Creating software with strong correctness guarantees has historically required a difficult compromise. Practical languages offer productivity and familiarity but leave correctness to testing. Formal verification languages offer mathematical rigor but exact a steep price in annotation overhead. The developer ends up writing the program twice: once in the implementation language, and once in the specification language that tells the prover what the program is supposed to do.

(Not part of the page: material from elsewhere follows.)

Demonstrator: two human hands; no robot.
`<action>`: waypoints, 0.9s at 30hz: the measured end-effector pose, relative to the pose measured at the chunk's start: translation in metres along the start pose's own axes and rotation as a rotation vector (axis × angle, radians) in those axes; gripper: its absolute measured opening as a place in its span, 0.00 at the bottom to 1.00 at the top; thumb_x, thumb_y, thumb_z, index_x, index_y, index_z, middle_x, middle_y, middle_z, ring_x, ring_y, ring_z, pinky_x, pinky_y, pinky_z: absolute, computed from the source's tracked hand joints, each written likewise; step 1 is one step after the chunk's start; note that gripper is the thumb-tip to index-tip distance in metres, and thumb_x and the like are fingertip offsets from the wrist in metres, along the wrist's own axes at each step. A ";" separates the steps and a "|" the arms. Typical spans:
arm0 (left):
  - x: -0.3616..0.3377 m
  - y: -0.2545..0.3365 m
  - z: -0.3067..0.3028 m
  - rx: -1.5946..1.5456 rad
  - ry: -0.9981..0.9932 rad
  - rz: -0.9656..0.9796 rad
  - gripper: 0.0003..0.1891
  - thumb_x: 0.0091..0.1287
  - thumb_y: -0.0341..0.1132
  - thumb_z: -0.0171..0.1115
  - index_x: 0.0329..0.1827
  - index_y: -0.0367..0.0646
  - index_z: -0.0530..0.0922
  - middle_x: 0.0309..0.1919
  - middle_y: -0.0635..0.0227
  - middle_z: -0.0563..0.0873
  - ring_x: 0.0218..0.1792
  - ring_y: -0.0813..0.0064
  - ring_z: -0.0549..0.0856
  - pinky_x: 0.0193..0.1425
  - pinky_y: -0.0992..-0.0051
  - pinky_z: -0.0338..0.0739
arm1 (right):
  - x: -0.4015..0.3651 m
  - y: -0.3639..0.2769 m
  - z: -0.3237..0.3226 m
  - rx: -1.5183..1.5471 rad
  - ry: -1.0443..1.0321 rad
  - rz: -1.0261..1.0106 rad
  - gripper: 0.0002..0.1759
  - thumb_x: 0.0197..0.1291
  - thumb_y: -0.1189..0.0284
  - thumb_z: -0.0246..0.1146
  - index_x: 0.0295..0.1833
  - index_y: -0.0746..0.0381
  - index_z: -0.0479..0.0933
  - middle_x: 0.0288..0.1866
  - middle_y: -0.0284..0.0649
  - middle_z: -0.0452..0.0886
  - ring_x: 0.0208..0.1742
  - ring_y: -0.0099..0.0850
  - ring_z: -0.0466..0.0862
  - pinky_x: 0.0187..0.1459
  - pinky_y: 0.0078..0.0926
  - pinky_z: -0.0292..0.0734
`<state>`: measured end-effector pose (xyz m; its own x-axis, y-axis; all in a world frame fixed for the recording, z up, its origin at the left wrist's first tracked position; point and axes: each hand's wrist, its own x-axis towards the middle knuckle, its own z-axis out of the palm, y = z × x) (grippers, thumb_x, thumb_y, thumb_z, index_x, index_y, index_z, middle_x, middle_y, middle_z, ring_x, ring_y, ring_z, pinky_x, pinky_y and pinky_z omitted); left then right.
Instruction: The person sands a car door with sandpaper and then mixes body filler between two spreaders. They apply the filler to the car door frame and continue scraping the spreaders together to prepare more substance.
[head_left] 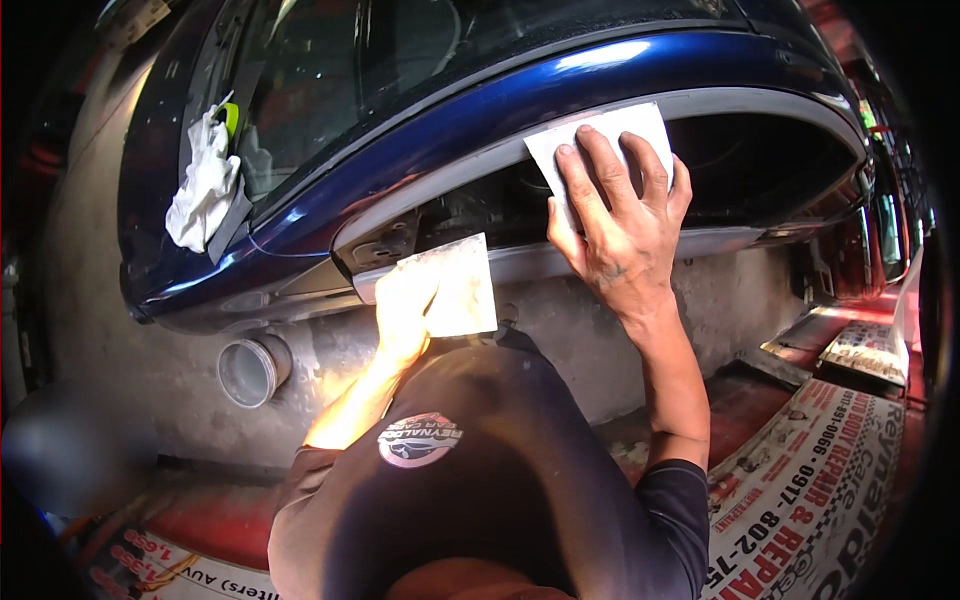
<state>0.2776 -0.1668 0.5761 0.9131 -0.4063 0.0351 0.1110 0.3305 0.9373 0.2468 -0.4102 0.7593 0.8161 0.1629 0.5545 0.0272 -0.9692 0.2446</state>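
Note:
My right hand [620, 215] is spread over a white sheet [645, 125], pressing it against the grey edge around the opening of a blue car body [590, 75]. The fingertips rest on the sheet, so the hand's underside is hidden. Lower and to the left, my left hand [405, 305] holds a pale, flat square piece [465, 285] in bright light, below the left end of the opening. The grey edge [760, 103] curves round the dark opening.
A crumpled white cloth [205, 190] lies on the car at the left, near a yellow-green item [231, 120]. A round open container [250, 372] stands on the grey floor. Printed banners [800, 500] lie at the lower right and lower left.

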 end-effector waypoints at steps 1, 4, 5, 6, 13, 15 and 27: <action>-0.001 -0.003 -0.001 -0.001 0.004 0.000 0.12 0.76 0.32 0.61 0.48 0.32 0.89 0.47 0.56 0.93 0.46 0.65 0.90 0.55 0.68 0.83 | 0.002 0.000 0.000 0.002 -0.001 -0.004 0.29 0.54 0.64 0.77 0.64 0.53 0.87 0.71 0.35 0.83 0.72 0.44 0.76 0.73 0.58 0.61; -0.003 -0.008 -0.002 0.057 0.007 0.050 0.13 0.76 0.32 0.61 0.50 0.32 0.89 0.47 0.55 0.93 0.46 0.61 0.90 0.56 0.65 0.83 | 0.004 0.001 0.000 0.007 0.009 -0.014 0.29 0.54 0.64 0.77 0.64 0.53 0.87 0.71 0.34 0.82 0.72 0.44 0.76 0.73 0.58 0.61; -0.003 -0.008 -0.002 0.059 0.005 0.066 0.13 0.76 0.32 0.62 0.51 0.32 0.89 0.48 0.55 0.93 0.47 0.60 0.90 0.57 0.64 0.82 | 0.003 0.002 0.000 0.004 0.001 -0.014 0.29 0.54 0.64 0.77 0.65 0.53 0.87 0.72 0.34 0.82 0.72 0.44 0.76 0.73 0.58 0.61; -0.002 -0.008 -0.002 0.060 0.003 0.081 0.13 0.75 0.32 0.62 0.51 0.33 0.89 0.48 0.54 0.93 0.48 0.59 0.90 0.58 0.64 0.82 | 0.003 0.003 0.001 0.001 -0.006 -0.015 0.29 0.55 0.64 0.77 0.65 0.53 0.86 0.72 0.34 0.82 0.72 0.44 0.76 0.73 0.57 0.61; 0.000 0.001 -0.003 0.075 -0.021 0.050 0.14 0.76 0.33 0.61 0.51 0.32 0.89 0.47 0.55 0.94 0.48 0.59 0.90 0.58 0.63 0.82 | -0.003 0.000 -0.006 -0.030 -0.085 0.012 0.26 0.55 0.64 0.75 0.61 0.55 0.86 0.69 0.35 0.82 0.69 0.43 0.77 0.69 0.56 0.63; -0.003 0.004 -0.005 0.011 0.003 0.050 0.14 0.76 0.34 0.61 0.51 0.32 0.89 0.47 0.56 0.94 0.47 0.60 0.90 0.57 0.64 0.83 | -0.017 0.002 -0.006 0.011 -0.156 0.027 0.25 0.54 0.65 0.75 0.59 0.55 0.86 0.68 0.35 0.83 0.67 0.43 0.77 0.67 0.56 0.65; -0.016 -0.007 -0.022 -0.168 0.013 -0.016 0.14 0.80 0.31 0.57 0.57 0.29 0.85 0.47 0.59 0.93 0.48 0.72 0.92 0.56 0.71 0.86 | -0.015 -0.067 0.025 0.058 0.008 -0.020 0.29 0.56 0.61 0.75 0.65 0.52 0.86 0.72 0.35 0.83 0.73 0.46 0.76 0.72 0.64 0.61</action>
<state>0.2705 -0.1437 0.5614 0.9155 -0.4021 0.0154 0.1886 0.4625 0.8663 0.2475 -0.3520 0.7146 0.8104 0.1839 0.5563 0.0771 -0.9747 0.2099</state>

This compromise has deep roots. The tradition of software verification, from Floyd-Hoare logic through separation logic to modern refinement types, has consistently required the developer to express intent in two separate forms. The implementation says how. The annotation says what. Keeping those two descriptions in sync across a large codebase becomes its own engineering discipline, one where the annotation burden grows at least linearly with the code.

The Power and Cost of Dependent Types

The F* proof assistant, developed jointly by Microsoft Research and Inria, represents one of the most sophisticated responses to this problem. F* combines dependent types, effect inference, and an SMT backend to verify complex program properties with genuine mathematical rigor. Its type system can express arbitrary predicates over values, giving developers the power to prove virtually any property they can formalize.

Consider what F*’s verification syntax looks like in practice. A function that normalizes a score carries its correctness contract directly in its type signature:

// F*
val normalize_score: input:int{input >= 0 && input <= 100}
  -> Tot (result:int{result >= 0 && result <= 10})
let normalize_score input =
  if input < 0 then 0
  elif input > 100 then 10
  else input / 10

The refinement type int{input >= 0 && input <= 100} constrains the input at the type level. The Tot effect annotation declares total correctness: this function terminates on all valid inputs and produces a result satisfying its own refinement. F*’s expressiveness extends further to termination proofs with decreases annotations and lexicographic orderings for complex recursion patterns:

// F*
val length: l:list 'a -> Tot nat (decreases l)
let rec length l = match l with
  | [] -> 0
  | _ :: tl -> 1 + length tl

Projects like Project Everest and the HACL* cryptographic library demonstrate what this capability enables: verified, production-grade systems software where the proofs cover deep functional correctness properties that no type inference algorithm could discover on its own.

The Annotation Bridge

Early designs for the Fidelity Framework drew directly from F*’s verification model. The approach mapped F*-style properties to source-code attributes, with the developer writing pre- and post-conditions in familiar F# syntax that the framework translated to F* behind the scenes:

// Clef code with verification annotations
[<SMT Requires("input >= 0 && input <= 100")>]
[<SMT Ensures("result >= 0 && result <= 10")>]
let normalizeScore (input: int) : int =
    if input < 0 then 0
    elif input > 100 then 10
    else input / 10

The framework performed a source-to-source transformation, generating F* verification conditions automatically from these annotations:

// F*
module Generated

val normalize_score_verification: input:int{input >= 0 && input <= 100}
  -> Tot (result:int{result >= 0 && result <= 10})
let normalize_score_verification input =
  if input < 0 then 0
  elif input > 100 then 10
  else input / 10

On one level, the translation was genuinely useful. Developers never had to learn F* syntax or manage F* project files directly. But the annotations themselves required careful mathematical reasoning. Each function needed its own specification, and writing that specification is detailed work.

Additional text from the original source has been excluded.